MH: During that time did you engage any pirates?
IF: We didn’t engage any pirates, but there were quite a few sightings of vessels that had already been taken by pirates. The thing was we weren’t going to risk the crew’s lives by antagonizing these guys or maybe going through a rescue mission because we didn’t have the resources that some of the other countries in the area have. We don’t carry commandos or have marines on board.
MH: You wouldn’t have put on the war paint?
IF: Haha not me, no.
MH: I heard a Dong Won boat, a huge Korean company, recently got captured- it was a tuna fishing boat- and it made me think about the vast overfishing of the area because the lack of protection from the Somali state [sic]. Was that a visible issue? Did you see foreign fishing boats everyday?
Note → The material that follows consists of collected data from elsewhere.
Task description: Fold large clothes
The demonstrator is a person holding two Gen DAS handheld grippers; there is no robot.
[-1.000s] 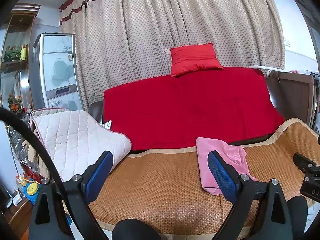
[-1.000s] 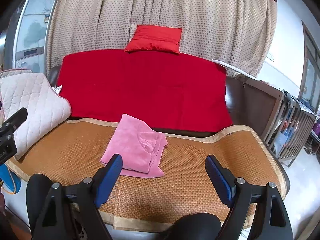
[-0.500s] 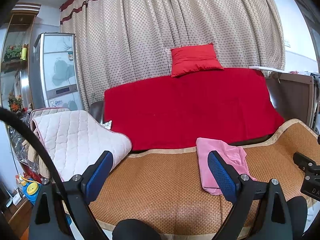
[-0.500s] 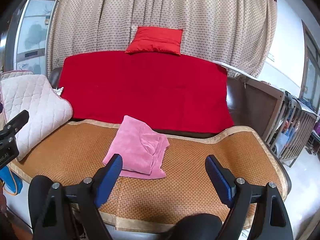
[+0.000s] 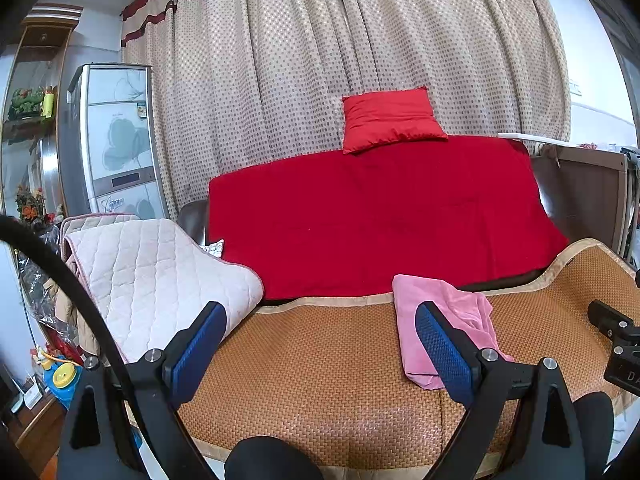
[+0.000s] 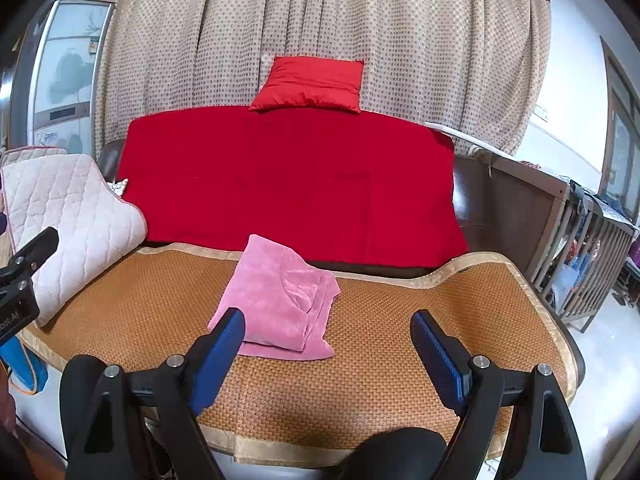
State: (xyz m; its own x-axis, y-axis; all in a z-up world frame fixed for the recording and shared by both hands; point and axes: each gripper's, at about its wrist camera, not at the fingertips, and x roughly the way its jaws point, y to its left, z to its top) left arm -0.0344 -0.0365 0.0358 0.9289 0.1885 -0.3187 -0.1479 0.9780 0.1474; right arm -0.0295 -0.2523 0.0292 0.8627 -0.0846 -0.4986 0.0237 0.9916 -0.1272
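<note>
The dotted beige curtain (image 6: 320, 32) fills the whole far wall at twelve o'clock, top to bottom behind the sofa. Below it a red blanket (image 6: 292, 176) is spread over the sofa back, and the seat is covered by a woven orange-brown mat (image 6: 380, 352) with a pale border that runs across from nine to three o'clock. At ten o'clock stands a tall cabinet with frosted floral panels (image 5: 116, 140). A white quilted pad (image 5: 156, 280) is draped over the sofa arm at nine o'clock, its lower edge touching the mat. A small red cushion (image 6: 312, 86) sits on top of the sofa back, leaning against the curtain.

The folded pink garment (image 6: 280, 300) lies flat on the mat, about at its middle, its far corner just at the red blanket's hem. From the right gripper (image 6: 328, 344) it sits at eleven o'clock, just beyond the left fingertip; from the left gripper (image 5: 320, 340) it lies at two o'clock, partly behind the right finger.

Both grippers stand with their blue-padded jaws spread wide and nothing between them, hovering over the near edge of the mat, well clear of the garment.
</note>
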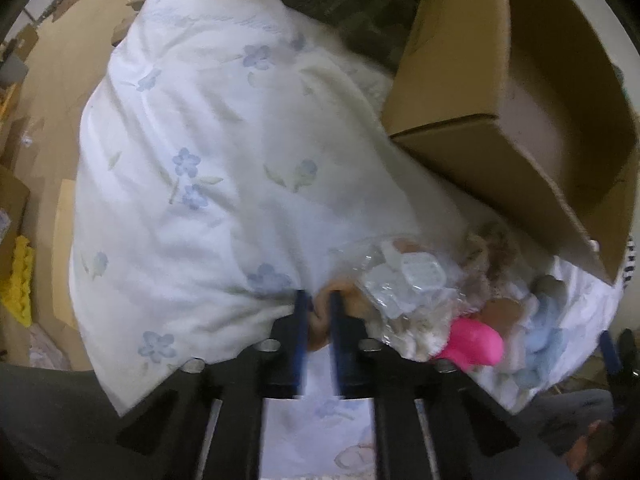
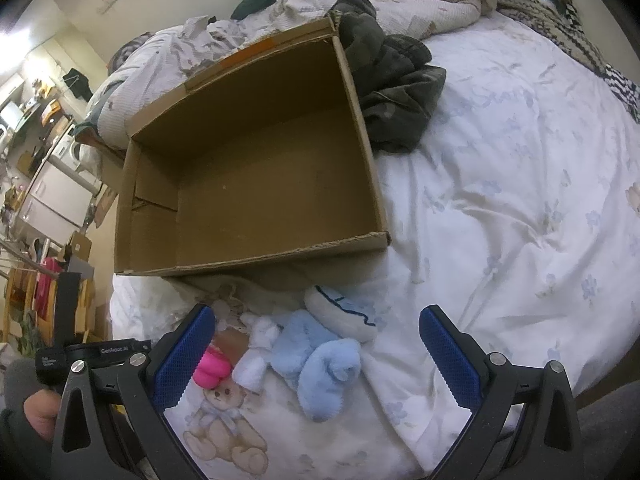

IF: Well, that’s basically the crux of the whole piracy issue. You have to understand that these guys, the modern-day Somali pirates, went through in a series of generations they developed from the normal fishermen in the area who started defending their own fishing spots and graduated into actually attacking other fishing boats… and then taking the fishing boats and the crews and ransoming them off. As the situation ashore got worse and worse they realized it was one way to have a lucrative lifestyle for themselves and their families. The modern pirates today call themselves the “Somali Coast Guard,” and the support the receive from shore is just extravagant.
MH: I guess they were fighting when no one else would.
IF: They’re heroes in their communities. They’re building things with the money they ransom off – which is in the millions- all that money goes to themselves, their families and supporting the local economy. The whole community basically benefits from these guys.
[We have switched back into an ice room where two giggling teenage girls ask if they can take cellphone pictures with us. “REAL LIVE FOREIGNERS HOLY SHIT!”
Coming from such a multicultural place as Vancouver it never ceases to amaze me how blown away some Koreans are by a visible foreigner.]
MH: Have they now moved on from attacking fishing boats to targeting the easiest vessels?
IF: Well the most money is being made in shipping, so they go for the largest commercial cargo ships that they can. Typically what happens is they’ll take a vessel and they’ll tow it back into a town that’s friendly to them. They’ll start the negotiation process with a company and after what is usually a long negotiation process they come out with a deal.
[Switch back to the sauna]
MH: Did you see the MV Faina go by and was it business as usual?
IF: Yeah, we saw it pass but we pretty much knew it had already been taken. So we were powerless to do anything… we didn’t have the resources to actually deal with an actual hostage situation. It was better to let another country in the area who had troops on board – trained for that kind of thing- deal with it.
MH: And those countries are France and the US?
IF: Yes, largely, France and the United States have the personnel on board. It depends on what ship is in the area, but at the time [when the MV Faina was first hi-jacked] there were two American destroyers and a French destroyer.
MH: Your escort ran from Mombasa, Kenya to Mogadishu?
IF: Yes, we were based primarily out of Mombasa and we would make the two-day trip to Mogadishu with our charge. Just make sure that they got in [unloaded their food aid] safely.
MH: You never deviated and went further North?
IF: No, there were occasions where we were prepared, if necessary, to go to other locations. That never ended up coming up, but the contingency plan was there.
MH: Thanks a lot, let’s get out of this sauna!